WHO Proposes ‘Gaming Disorder’ as Part of Addiction Diagnosis



The latest draft of the World Health Organization’s 2018 international classification of diseases is now available online. Considering the diagnostic manual classification’s last update is all the way back in 1990, it is due for an update. For almost 30 years people’s lifestyles have changed and that includes the growth of gaming in most people’s lives. Which is why entry number 6D11 in the latest draft is an interesting inclusion since it specifically relates to ‘gaming disorder’.

This is what WHO is calling addictive behavior that impairs important areas of functioning. That includes personal, family, social, educational, occupational or other areas. From this parent 6D11 classification, the behavior has two sub-classifications: offline and online gaming.
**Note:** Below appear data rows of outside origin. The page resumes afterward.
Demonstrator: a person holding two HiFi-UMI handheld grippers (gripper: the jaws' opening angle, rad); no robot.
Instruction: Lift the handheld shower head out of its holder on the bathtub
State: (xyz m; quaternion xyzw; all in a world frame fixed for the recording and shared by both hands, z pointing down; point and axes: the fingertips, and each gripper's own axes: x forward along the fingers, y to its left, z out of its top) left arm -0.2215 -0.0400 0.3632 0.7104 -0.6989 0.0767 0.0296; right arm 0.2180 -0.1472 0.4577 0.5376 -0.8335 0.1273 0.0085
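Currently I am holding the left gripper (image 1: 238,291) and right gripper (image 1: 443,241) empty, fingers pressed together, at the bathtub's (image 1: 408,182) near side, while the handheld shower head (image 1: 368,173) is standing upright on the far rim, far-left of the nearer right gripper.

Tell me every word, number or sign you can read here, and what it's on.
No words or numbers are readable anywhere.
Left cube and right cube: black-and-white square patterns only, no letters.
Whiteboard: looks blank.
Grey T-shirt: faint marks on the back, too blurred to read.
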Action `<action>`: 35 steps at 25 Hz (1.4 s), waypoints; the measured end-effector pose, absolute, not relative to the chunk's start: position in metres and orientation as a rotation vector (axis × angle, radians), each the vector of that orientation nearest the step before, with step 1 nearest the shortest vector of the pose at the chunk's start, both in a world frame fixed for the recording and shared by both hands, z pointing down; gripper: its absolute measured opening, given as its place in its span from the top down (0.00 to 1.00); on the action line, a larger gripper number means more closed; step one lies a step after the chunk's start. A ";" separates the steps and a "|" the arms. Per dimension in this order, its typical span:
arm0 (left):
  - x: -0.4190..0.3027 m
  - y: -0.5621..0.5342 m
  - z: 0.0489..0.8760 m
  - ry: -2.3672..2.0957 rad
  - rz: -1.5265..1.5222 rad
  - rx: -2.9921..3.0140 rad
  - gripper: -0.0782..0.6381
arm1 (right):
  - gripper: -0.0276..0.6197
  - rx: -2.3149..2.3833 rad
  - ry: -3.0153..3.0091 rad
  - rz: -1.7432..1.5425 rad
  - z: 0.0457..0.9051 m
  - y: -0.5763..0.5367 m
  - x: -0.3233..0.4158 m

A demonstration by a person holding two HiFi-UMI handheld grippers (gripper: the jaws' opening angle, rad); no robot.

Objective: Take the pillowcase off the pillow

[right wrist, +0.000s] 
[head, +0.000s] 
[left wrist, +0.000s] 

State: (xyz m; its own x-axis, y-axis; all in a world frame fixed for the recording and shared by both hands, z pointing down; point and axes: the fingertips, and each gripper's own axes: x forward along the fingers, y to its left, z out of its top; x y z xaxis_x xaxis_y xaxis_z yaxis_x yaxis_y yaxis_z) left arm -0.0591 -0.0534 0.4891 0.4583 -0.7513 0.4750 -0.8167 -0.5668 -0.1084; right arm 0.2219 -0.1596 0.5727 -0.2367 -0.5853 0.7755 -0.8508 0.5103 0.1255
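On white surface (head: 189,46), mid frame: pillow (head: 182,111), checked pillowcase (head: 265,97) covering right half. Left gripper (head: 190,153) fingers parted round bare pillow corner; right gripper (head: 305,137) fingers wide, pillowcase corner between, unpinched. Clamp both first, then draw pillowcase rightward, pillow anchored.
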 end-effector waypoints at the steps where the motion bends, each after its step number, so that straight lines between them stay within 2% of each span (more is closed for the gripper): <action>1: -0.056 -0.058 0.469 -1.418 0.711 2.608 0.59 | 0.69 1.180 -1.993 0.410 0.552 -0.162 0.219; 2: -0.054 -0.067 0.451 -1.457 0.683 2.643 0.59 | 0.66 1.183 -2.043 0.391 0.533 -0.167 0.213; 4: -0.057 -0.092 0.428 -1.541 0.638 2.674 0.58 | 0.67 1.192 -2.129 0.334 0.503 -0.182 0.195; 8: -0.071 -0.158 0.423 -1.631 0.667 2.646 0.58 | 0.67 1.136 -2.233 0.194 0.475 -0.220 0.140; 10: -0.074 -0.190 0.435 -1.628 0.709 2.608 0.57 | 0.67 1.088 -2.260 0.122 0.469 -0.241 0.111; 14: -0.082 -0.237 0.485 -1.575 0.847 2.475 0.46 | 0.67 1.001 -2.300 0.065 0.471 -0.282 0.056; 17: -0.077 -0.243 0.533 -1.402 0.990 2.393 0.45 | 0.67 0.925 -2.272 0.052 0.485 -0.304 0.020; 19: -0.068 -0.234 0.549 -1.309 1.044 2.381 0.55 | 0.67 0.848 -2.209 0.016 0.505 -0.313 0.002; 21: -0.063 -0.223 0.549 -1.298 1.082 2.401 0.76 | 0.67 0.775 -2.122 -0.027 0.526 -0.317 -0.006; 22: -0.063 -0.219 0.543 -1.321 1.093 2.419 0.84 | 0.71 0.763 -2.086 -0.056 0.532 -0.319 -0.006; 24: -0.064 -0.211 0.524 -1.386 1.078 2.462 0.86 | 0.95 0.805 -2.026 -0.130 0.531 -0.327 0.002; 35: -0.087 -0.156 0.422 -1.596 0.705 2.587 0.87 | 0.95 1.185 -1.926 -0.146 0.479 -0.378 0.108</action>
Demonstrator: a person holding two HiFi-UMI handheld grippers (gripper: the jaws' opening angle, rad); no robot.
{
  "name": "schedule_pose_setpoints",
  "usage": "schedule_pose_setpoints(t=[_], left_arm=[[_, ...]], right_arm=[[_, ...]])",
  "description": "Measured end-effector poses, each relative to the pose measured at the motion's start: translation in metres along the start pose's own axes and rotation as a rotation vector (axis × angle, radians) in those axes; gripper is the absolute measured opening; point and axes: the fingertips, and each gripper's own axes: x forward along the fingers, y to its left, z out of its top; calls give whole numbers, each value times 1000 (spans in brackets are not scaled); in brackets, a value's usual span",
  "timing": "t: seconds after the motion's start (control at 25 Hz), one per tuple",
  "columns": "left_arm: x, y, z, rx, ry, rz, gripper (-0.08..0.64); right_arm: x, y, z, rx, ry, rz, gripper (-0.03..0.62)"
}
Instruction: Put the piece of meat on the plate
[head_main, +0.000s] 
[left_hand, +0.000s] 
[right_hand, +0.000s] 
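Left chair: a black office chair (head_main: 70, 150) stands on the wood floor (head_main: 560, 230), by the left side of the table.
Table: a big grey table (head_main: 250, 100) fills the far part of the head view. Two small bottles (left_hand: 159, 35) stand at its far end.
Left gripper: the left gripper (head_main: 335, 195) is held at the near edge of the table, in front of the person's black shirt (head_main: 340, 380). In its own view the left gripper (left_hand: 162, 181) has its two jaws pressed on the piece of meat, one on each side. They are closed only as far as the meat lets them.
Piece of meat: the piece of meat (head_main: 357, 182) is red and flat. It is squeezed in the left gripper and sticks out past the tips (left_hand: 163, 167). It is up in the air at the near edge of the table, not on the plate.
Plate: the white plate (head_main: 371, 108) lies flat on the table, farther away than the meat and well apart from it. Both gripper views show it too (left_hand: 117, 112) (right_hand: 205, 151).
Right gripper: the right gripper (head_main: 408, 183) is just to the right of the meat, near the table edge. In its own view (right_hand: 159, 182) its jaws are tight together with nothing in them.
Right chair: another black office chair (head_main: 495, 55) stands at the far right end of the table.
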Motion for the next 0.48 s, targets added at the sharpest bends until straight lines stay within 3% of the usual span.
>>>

Similar to Other Addiction Classifications


The addictive behavior is characterized by a pattern of persistent or recurrent gaming behavior. This applies whether it may be offline or online, on PC, consoles or mobile. Just like with gambling and drug addiction, it is not so much the amount of consumption that is the earmark for classification. But rather the impaired behavior that manifests when partaking in these activities.

The draft lists ‘impaired control’ over gaming as one symptom. This includes intensity, duration, frequency and rage issues. Like with other addictive behaviors, increased priority given to the behavior is also a symptom. Often taking precedence over usual life interests or priority over responsibilities. The third earmark is continuation or escalation despite consequences.

These are very much similar to how doctors identify substance abuse patients, with the notable exception of factoring in genetic predisposition. Substance abuse is its own classification set under the WHO list. Gaming disorder is within the ‘Behavioural Addiction’ classification, along with gambling addiction

According to the WHO draft, the classification applies if the symptoms listed manifest over a period of at least 12 months in order for a proper diagnosis assignment. If the patient exhibits all symptoms with severity, then the doctor may forego necessary duration requirements.